The Battalion
- Type: Student newspaper
- Format: Broadsheet
- School: Texas A&M University
- Publisher: Texas A&M Student Media
- Editor-in-chief: Ava Loth
- Managing editor: Kynlee Bright
- News editor: David Swope
- Campus editor: Adhithi Shankar
- Opinion editor: Wyatt Pickering
- Photo editor: Adriano Espinosa
- Founded: 1893; 133 years ago
- Headquarters: Memorial Student Center, Suite L400, Texas A&M University, College Station, Texas, US
- ISSN: 1055-4726
- Website: www.thebatt.com

= The Battalion =

Student newspaper of Texas A&M University

The Battalion (The Batt) is the student newspaper of Texas A&M University. Started in 1893 as a monthly publication, it continues to this day, now as a weekly print and daily online paper. The Battalion is entirely student-run and covers the university and surrounding Bryan-College Station area.

==History==

=== Origins ===
The Agricultural and Mechanical College of Texas (now known as Texas A&M University), had two literary societies, the Calliopean and the Austin. The societies collaboratively published a literary magazine, College Journal from 1889 until 1893. The College Journal appeared monthly, describing the activities of the college and its students in "the flowery prose of the time." College Journal ceased publication in 1893 when the two societies collaborated on a newspaper, called The Battalion.

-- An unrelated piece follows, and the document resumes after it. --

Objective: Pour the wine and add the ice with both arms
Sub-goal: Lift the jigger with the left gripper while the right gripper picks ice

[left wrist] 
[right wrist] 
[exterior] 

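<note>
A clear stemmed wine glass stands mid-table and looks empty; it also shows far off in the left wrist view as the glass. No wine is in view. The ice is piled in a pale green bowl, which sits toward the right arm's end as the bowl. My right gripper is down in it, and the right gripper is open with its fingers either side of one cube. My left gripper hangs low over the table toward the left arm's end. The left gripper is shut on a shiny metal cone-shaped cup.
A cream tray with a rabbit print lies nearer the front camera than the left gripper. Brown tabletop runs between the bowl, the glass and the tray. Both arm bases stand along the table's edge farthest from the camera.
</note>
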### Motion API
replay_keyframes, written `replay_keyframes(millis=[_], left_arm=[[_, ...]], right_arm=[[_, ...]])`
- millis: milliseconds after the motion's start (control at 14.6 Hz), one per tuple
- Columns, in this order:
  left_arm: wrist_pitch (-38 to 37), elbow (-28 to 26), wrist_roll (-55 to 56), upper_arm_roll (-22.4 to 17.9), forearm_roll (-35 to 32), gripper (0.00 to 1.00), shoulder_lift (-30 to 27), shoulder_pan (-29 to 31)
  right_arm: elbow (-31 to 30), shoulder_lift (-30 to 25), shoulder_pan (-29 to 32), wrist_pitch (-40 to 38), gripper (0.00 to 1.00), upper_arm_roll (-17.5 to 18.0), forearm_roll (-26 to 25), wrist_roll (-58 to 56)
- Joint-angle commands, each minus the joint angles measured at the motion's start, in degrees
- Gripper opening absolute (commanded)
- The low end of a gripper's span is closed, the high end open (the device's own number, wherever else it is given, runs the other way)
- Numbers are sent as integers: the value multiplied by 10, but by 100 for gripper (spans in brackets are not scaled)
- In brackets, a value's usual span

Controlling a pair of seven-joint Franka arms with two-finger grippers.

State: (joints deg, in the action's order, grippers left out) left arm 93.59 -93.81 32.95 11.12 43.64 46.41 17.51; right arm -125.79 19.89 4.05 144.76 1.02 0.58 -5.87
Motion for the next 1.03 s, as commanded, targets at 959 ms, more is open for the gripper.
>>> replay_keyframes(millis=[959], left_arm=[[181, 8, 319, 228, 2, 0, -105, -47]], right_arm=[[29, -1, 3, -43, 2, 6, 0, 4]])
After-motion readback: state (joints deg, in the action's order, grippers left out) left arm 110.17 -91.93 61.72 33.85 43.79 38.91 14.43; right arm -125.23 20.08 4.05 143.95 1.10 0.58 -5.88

Vol. 1, No. 1 was published on Sunday, October 1, 1893. In the first issue's salutatory, it reads:

"With this issue The Battalion makes its politest bow to the public and asks its esteemed patronage. As our valued predecessor, The Journal, has enlisted among the ranks of the defunct, we deem it our duty to see that the cadets will yet have a paper to be proud of.

The Editor in Chief here takes advantage of the opportunity offered to thank the societies for the position they have so generously assigned him. He shall do everything in his power to make these pages lively, interesting and instructive, and, with such gifted associate editors to contribute to its columns, he feels that he cannot possibly fall short of his aim.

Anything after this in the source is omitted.